TASK TO CARRY OUT:
Print the records below exactly, from the line containing "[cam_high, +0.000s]" down to the line containing "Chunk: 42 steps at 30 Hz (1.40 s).", both lines included, and omit every picture.

[[ AVAILABLE DATA, beginning ]]

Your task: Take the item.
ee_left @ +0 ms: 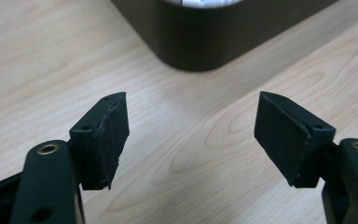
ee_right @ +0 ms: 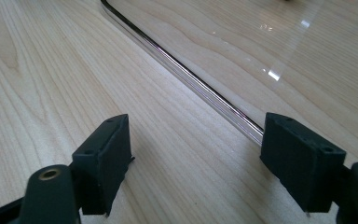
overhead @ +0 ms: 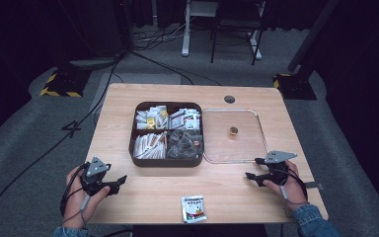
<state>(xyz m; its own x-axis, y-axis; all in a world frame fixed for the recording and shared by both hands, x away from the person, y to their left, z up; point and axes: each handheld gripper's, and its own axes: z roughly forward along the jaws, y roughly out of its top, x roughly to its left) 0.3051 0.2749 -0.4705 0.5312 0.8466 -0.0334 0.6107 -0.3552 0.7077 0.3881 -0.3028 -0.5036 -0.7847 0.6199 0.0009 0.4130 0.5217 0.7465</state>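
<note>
Light: bright on the surface (overhead: pixel 148 197), dark room around.
Glare: white glints on the clear tray (ee_right: pixel 270 74).
Focus: fingers (ee_left: pixel 107 135) soft, high view grainy.

High view: fixed overhead, facing forward and down, taking in the whole desk (overhead: pixel 153 197) from a distance. Left gripper view: low and close over the wood, facing the dark tray's (ee_left: pixel 200 42) corner. Right gripper view: equally low, facing the clear tray's (ee_right: pixel 191 81) rim. Both trays also appear in the high view.
</note>
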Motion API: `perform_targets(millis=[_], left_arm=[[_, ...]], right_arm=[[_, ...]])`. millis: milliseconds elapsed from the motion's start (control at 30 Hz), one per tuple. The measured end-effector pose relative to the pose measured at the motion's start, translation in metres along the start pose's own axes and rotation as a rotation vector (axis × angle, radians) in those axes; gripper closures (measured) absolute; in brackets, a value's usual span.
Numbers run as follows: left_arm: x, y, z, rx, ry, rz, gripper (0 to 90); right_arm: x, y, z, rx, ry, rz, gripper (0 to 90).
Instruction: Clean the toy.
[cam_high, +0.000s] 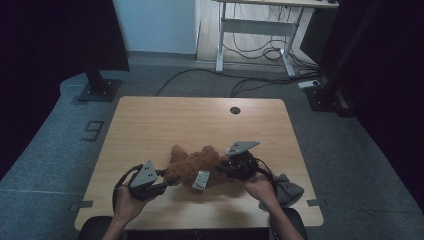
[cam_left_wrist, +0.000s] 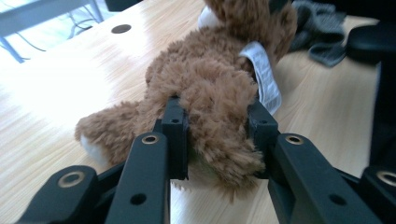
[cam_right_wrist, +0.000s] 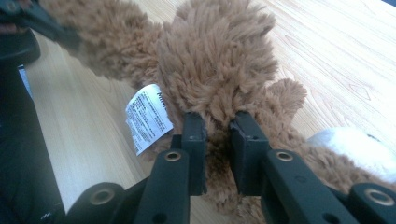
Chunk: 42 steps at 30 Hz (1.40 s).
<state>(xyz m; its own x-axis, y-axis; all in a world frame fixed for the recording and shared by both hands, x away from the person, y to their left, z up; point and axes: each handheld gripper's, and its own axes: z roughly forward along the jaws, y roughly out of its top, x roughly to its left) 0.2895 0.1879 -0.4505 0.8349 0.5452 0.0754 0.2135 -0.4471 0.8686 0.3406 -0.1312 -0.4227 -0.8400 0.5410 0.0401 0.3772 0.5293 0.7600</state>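
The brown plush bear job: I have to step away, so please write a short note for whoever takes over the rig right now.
Left gripper: shut on a limb of the brown plush bear, pads pressed into the fur.
Right gripper: shut on another part of the bear, fur pinched between its pads.
Things: the bear lies on the wooden table near the front edge, its white label showing. A grey cloth sits at the table's right front corner, untouched.
Done: both grips taken.
Left: probably lifting or shifting the bear; the cloth may come next.
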Motion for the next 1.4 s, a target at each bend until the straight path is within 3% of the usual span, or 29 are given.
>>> perform_targets(millis=[133, 267, 433, 633, 800, 867, 1067, 1133, 1200, 1400], left_arm=[[0.006, 0.008, 0.001, -0.004, -0.034, -0.043, 67.2], [0.010, 0.011, 0.000, -0.008, -0.055, -0.077, 67.1], [0.012, 0.010, 0.000, -0.007, -0.067, -0.092, 66.9], [0.013, 0.010, 0.000, -0.006, -0.074, -0.103, 66.8], [0.014, 0.011, 0.000, -0.005, -0.077, -0.104, 66.7], [0.014, 0.011, 0.000, -0.005, -0.078, -0.106, 66.6], [0.015, 0.010, 0.000, -0.008, -0.089, -0.111, 66.4], [0.016, 0.009, 0.000, -0.010, -0.093, -0.115, 66.3], [0.017, 0.009, 0.001, -0.011, -0.095, -0.118, 66.3], [0.018, 0.006, 0.001, -0.017, -0.098, -0.129, 66.3]], right_arm=[[-0.002, -0.004, -0.003, 0.000, 0.000, -0.002, 70.0], [-0.008, -0.012, -0.015, -0.026, -0.010, 0.009, 56.1], [-0.016, -0.033, -0.038, -0.035, -0.072, 0.020, 41.8], [-0.030, -0.067, -0.054, -0.004, -0.132, 0.058, 36.4], [-0.035, -0.091, -0.050, 0.014, -0.131, 0.082, 34.6], [-0.036, -0.097, -0.045, 0.025, -0.156, 0.078, 33.9], [-0.052, -0.102, -0.042, -0.069, -0.179, 0.127, 27.0], [-0.057, -0.100, -0.040, -0.100, -0.152, 0.130, 30.0], [-0.059, -0.095, -0.036, -0.087, -0.122, 0.115, 41.0], [-0.054, -0.088, -0.032, -0.042, -0.155, 0.089, 68.7]])
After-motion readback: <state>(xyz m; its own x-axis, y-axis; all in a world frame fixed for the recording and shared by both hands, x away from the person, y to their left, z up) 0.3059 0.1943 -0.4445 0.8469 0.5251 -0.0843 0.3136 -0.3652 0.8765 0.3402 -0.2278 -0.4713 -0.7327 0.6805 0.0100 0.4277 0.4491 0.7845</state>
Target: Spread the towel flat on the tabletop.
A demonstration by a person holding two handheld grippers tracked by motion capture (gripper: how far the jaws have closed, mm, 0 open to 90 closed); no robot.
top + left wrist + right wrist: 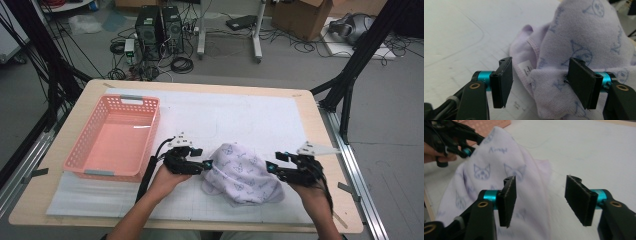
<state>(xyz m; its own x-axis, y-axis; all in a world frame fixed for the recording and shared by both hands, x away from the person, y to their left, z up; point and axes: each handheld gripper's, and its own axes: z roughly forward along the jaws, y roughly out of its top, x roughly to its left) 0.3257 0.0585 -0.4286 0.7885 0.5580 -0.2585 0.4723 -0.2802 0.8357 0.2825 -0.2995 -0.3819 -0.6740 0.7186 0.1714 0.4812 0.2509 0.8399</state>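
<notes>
The towel (243, 173), pale lilac with a blue cat-face print, lies in a rumpled heap on the white mat (225, 120) that covers the surface (320, 150), near my front edge and between my two grippers. To its left stands a pink basket (114, 137), well apart from the cloth. Beyond the surface I see computer towers (160, 31) and loose cables on the floor.

My left gripper (206, 165) sits at the towel's left edge. In the left gripper view its jaws are spread, with a fold of towel (579, 50) and its small white label (526, 68) between them; one jaw lies against the cloth, the other stands clear. My right gripper (270, 167) is just beside the towel's right edge, jaws spread, one in front of the towel (499, 170), only bare mat between them.
</notes>
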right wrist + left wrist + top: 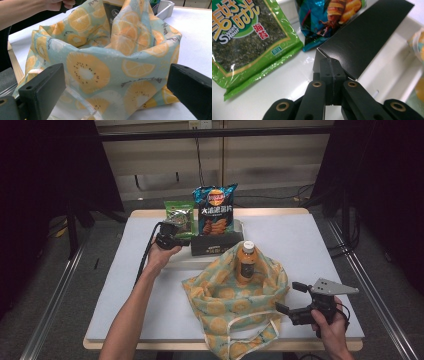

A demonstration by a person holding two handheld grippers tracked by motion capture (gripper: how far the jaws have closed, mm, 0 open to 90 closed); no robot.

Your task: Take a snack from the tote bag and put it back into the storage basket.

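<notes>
Your left hand-held gripper (331,75): jaws pressed together, nothing pinched, tip at near corner of black box (364,37). Green seaweed packet (247,40) lies at 10 o'clock from tip in left gripper view, long axis running 11 to 5, flat on white tray (287,82). Left hand nearer it; spread jaws before reaching. Your right hand-held gripper (112,87): jaws spread wide, empty, facing fruit-print bag (100,67) at 12 o'clock, bottle (246,262) standing inside, on desk (320,245).
</notes>
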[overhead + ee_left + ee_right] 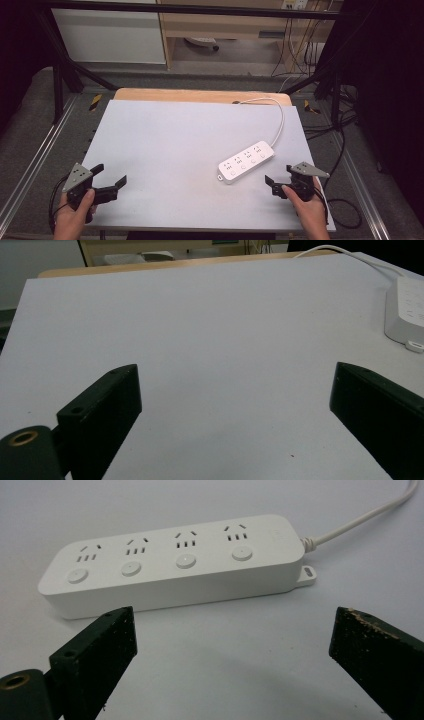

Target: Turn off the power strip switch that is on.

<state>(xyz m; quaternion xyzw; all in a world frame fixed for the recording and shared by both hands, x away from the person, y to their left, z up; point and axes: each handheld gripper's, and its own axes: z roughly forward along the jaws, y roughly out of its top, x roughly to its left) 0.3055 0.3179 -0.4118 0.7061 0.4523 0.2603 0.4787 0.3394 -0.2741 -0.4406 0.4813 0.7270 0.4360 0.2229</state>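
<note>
- Here is the white power strip [247,161], lying flat on the pale grey table [170,150], right of centre and set on a diagonal, its near end toward the person.
- Four sockets run along its top, each with a round button beside it; the right gripper view [172,562] shows them clearly.
- Its white cord [278,120] leaves the far end, curves up across the table and goes over the far edge by the wooden board [200,95].
- A small mounting tab sticks out at the strip's near end in the high view.
- The right gripper [281,177] sits low over the table's near right corner, held in the person's right hand [307,207], just beside the strip's near end but not touching it.
- Its jaws stand wide apart, nothing between them; in the right gripper view the strip lies just beyond the tips, long side facing them.
- One of those right jaws shows a worn, crumbly edge.
- Over on the other side, the left gripper [111,176] rests near the table's near left corner, gripped by the left hand [75,215], well apart from the strip.
- Its jaws are spread wide too, with only bare table between them.
- In the left gripper view the strip's end [405,310] sits at the far right edge.
</note>
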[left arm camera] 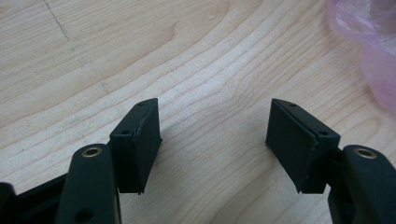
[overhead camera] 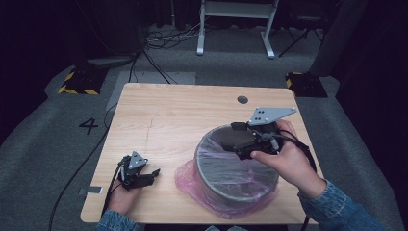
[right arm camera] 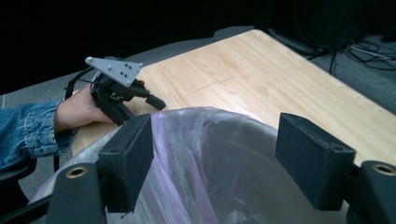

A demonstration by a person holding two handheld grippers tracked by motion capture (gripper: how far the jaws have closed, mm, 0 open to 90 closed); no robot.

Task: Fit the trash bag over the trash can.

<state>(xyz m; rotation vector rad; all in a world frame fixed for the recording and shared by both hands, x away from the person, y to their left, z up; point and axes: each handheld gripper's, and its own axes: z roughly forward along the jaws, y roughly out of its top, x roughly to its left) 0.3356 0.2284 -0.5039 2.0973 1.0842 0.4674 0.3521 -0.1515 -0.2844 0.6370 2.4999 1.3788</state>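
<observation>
A round grey bin (overhead camera: 199, 166) stands on the wooden table (overhead camera: 168, 120), toward the front right. It is lined with a thin pink plastic bag (overhead camera: 188, 174) that spills over the rim onto the table. My right gripper (overhead camera: 233, 138) hovers over the bin's far right rim, pointing left across the opening. In the right gripper view its jaws (right arm camera: 215, 121) stand open above the bag (right arm camera: 201, 154), with nothing pressed between the pads. My left gripper (overhead camera: 150, 175) rests low at the front left, open over bare wood (left arm camera: 215, 102), with the bag's edge (left arm camera: 369, 46) off to one side.
A dark round grommet (overhead camera: 242, 99) sits in the table near its far edge. Beyond the table are grey carpet, loose cables (overhead camera: 163, 38) and a white desk frame (overhead camera: 235, 29). From the right gripper view, the left gripper (right arm camera: 154, 101) and a denim sleeve (right arm camera: 28, 130) lie past the bin.
</observation>
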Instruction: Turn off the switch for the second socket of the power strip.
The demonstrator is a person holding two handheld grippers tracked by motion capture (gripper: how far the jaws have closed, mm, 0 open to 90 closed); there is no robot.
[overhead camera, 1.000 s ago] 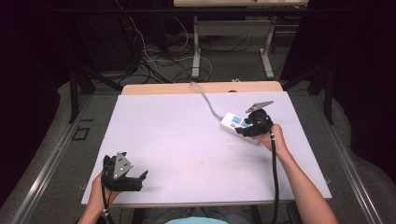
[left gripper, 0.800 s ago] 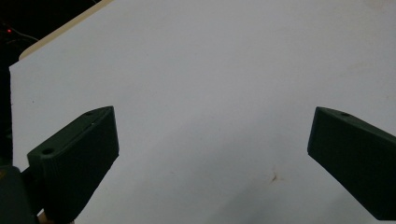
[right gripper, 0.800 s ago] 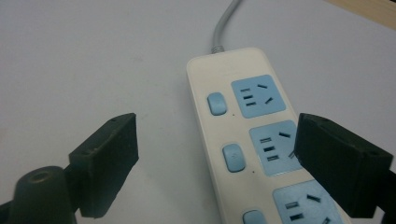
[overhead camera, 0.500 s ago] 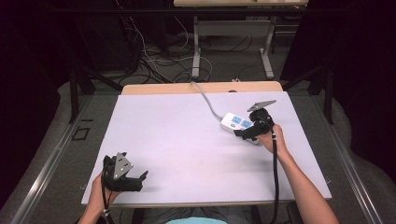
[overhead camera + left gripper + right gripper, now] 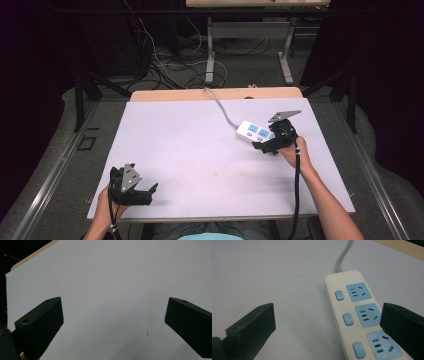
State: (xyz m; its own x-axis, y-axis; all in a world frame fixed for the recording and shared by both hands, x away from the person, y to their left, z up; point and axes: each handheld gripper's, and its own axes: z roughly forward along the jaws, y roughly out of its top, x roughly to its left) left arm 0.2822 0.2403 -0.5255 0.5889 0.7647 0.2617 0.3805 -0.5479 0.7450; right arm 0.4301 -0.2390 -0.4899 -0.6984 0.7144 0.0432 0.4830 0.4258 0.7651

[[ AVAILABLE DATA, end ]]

RESPONSE:
[cam_high, +0.000s] 
[cam_left_wrist, +0.000s] 
[cam_right_wrist, +0.000s] 
Chunk: 42 steps at 30 Hz (1.40 s).

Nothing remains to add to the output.